Step 5: Export for Manual Curation¶

# Export top texts to JSON
import json

with open("top_texts.json", "w") as f:
    json.dump(top_texts, f, indent=2)

# Or export in a more readable format
export_data = []
for neuron_idx, texts in top_texts.items():
    for text, activation in texts:
        export_data.append({
            "neuron": neuron_idx,
            "text": text,
            "activation": activation
        })

with open("top_texts_flat.json", "w") as f:
    json.dump(export_data, f, indent=2)

Step 6: Manual Concept Curation¶

Create a CSV file mapping neurons to concept names:

neuron_idx,concept_name,confidence
0,family relationships,0.9
0,parent-child interactions,0.8
1,nature and outdoors,0.9
1,animals and wildlife,0.8
2,scientific terminology,0.95
2,academic language,0.85

Curation Tips: - Look for common themes in top texts - Assign multiple concepts if neuron is polysemous - Use confidence scores to indicate certainty - Review multiple top texts, not just the first

Step 7: Load Curated Concepts¶

import pandas as pd

# Load curated concepts
concepts_df = pd.read_csv("curated_concepts.csv")

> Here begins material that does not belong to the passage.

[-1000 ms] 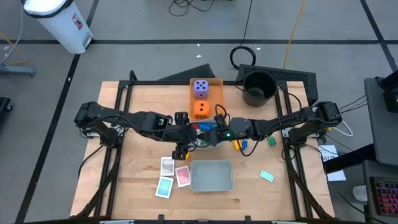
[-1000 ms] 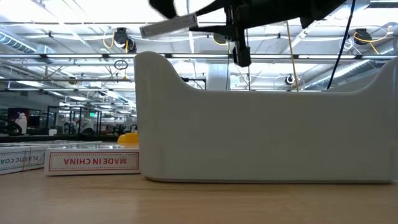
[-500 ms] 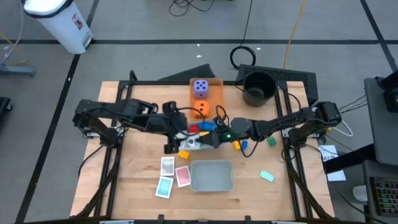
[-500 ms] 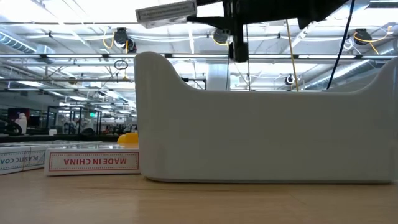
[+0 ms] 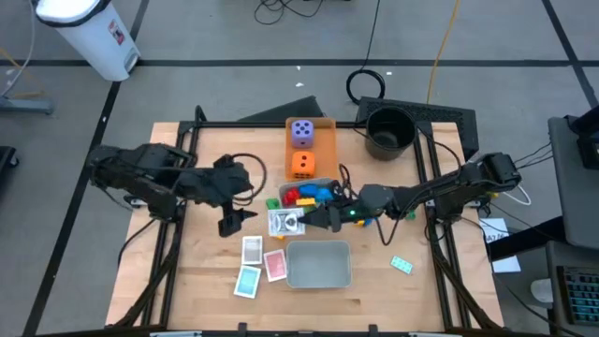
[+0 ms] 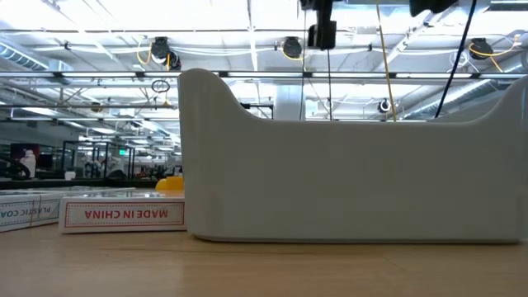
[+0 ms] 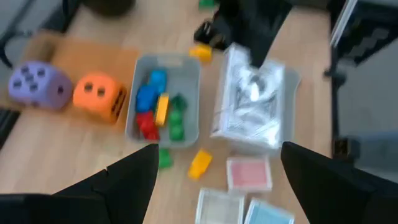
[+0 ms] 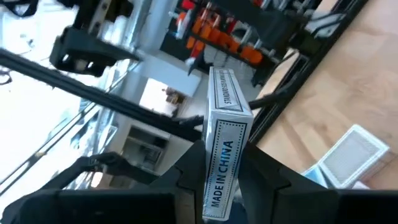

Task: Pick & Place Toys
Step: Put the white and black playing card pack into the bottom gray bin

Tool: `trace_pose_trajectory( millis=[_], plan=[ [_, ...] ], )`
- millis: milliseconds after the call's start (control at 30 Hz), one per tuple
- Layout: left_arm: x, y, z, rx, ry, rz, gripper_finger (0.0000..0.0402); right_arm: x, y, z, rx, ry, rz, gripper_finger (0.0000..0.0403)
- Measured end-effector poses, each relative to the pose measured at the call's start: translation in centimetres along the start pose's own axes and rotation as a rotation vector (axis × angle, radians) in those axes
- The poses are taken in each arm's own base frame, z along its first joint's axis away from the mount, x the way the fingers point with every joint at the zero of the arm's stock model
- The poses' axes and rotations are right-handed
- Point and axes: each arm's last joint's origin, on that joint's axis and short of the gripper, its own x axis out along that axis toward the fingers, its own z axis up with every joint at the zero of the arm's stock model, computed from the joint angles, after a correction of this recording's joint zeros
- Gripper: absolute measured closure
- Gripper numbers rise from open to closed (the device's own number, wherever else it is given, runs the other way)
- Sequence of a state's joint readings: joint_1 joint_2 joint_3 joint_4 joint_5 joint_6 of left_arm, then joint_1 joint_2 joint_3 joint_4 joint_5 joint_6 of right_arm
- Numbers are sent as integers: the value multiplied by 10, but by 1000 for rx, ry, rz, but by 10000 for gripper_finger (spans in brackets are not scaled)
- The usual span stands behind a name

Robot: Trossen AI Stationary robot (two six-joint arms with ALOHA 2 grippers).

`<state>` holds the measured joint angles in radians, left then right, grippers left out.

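Toys are partly sorted — coloured bricks (image 5: 304,195) lie in a small grey tray (image 7: 189,65). A white card box (image 5: 285,222) is clamped by the right gripper (image 5: 304,221), above the table, just behind the empty grey tray (image 5: 318,265). The left gripper (image 5: 231,221) has been drawn back leftward, fingers spread and empty — the handover looks complete.

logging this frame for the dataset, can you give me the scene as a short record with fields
right pincer: shut on a card box, held over the table centre
card box print: MADE IN CHINA on its edge
left pincer: open, empty, pulled back over the table's left side
small grey tray: holds red, blue, yellow and green bricks
loose bricks: a yellow brick and a green brick beside that tray
orange tray: holds purple die and orange die
large grey tray: nothing visible inside
cards on table: white card, pink card, teal card
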<state>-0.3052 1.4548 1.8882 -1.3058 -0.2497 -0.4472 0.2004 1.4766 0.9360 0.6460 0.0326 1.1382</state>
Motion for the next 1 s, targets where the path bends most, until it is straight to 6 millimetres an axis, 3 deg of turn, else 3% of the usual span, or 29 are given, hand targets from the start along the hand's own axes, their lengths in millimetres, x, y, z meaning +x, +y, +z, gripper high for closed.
trace_pose_trajectory(
  millis=[200,467,733,1000],
  plan=[
    [-8,-15,-10,2,-183,-42,62,-17,25,-4,-27,-87,-11,340],
    [18,-22,-33,-50,-236,-95,62,-31,37,-34,-19,-72,-126,340],
    [48,-28,-50,-122,-302,-198,62,-32,28,-78,40,57,-241,340],
    [65,-30,-58,-164,-317,-233,62,-26,8,-96,32,116,-345,340]
  ],
)
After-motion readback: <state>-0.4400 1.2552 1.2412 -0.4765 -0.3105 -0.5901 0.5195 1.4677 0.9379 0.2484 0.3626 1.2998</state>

# Create concept dictionary
concepts = {}
for _, row in concepts_df.iterrows():
    neuron_idx = int(row['neuron_idx'])
    concept_name = row['concept_name']
    confidence = float(row['confidence'])

    if neuron_idx not in concepts:
        concepts[neuron_idx] = []

    concepts[neuron_idx].append({
        'name': concept_name,
        'confidence': confidence
    })

# Save to SAE
sae.concepts.load_concepts(concepts)

Analyzing Concepts¶

Most Active Neurons¶

# Find neurons with highest average activation
neuron_activity = {}
for neuron_idx, texts in top_texts.items():
    if texts:
        avg_activation = sum(act for _, act in texts) / len(texts)
        neuron_activity[neuron_idx] = avg_activation

# Sort by activity
sorted_neurons = sorted(neuron_activity.items(), key=lambda x: x[1], reverse=True)
print("Most active neurons:")
for neuron_idx, activity in sorted_neurons[:10]:
    print(f"  Neuron {neuron_idx}: {activity:.4f}")

Concept Distribution¶

# Analyze concept coverage
concept_counts = {}
for neuron_idx, concepts_list in concepts.items():
    for concept in concepts_list:
        name = concept['name']
        concept_counts[name] = concept_counts.get(name, 0) + 1

print("Concept distribution:")
for concept, count in sorted(concept_counts.items(), key=lambda x: x[1], reverse=True):
    print(f"  {concept}: {count} neurons")

Validation¶

Check Concept Quality¶

# Verify concepts make sense
for neuron_idx in [0, 1, 2]:  # Check first few
    texts = top_texts.get(neuron_idx, [])
    concepts_list = concepts.get(neuron_idx, [])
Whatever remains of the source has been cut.